━━━━━ INFORMATION SHOWN

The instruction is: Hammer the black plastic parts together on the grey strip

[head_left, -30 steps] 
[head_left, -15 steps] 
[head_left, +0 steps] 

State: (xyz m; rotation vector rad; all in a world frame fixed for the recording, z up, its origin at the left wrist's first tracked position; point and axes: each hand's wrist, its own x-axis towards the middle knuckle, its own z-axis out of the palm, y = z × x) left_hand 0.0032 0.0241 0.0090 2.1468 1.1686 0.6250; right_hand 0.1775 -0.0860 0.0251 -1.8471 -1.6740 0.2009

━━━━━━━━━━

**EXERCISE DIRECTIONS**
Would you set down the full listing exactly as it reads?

**RESPONSE BELOW**
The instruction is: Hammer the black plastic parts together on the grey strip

[head_left, -30 steps] 
[head_left, -15 steps] 
[head_left, +0 steps] 

State: (xyz m; rotation vector rad; all in a world frame fixed for the recording, z up, its origin at the left wrist's first tracked position; point and axes: each hand's wrist, its own x-axis towards the middle knuckle, its own z-axis out of the palm, y = z × x) left_hand 0.0032 0.0241 0.0090 2.1468 1.1686 0.6250; right_hand 0.1775 -0.0860 0.0251 -1.8471 -1.6740 0.2009

The complete answer has now been given.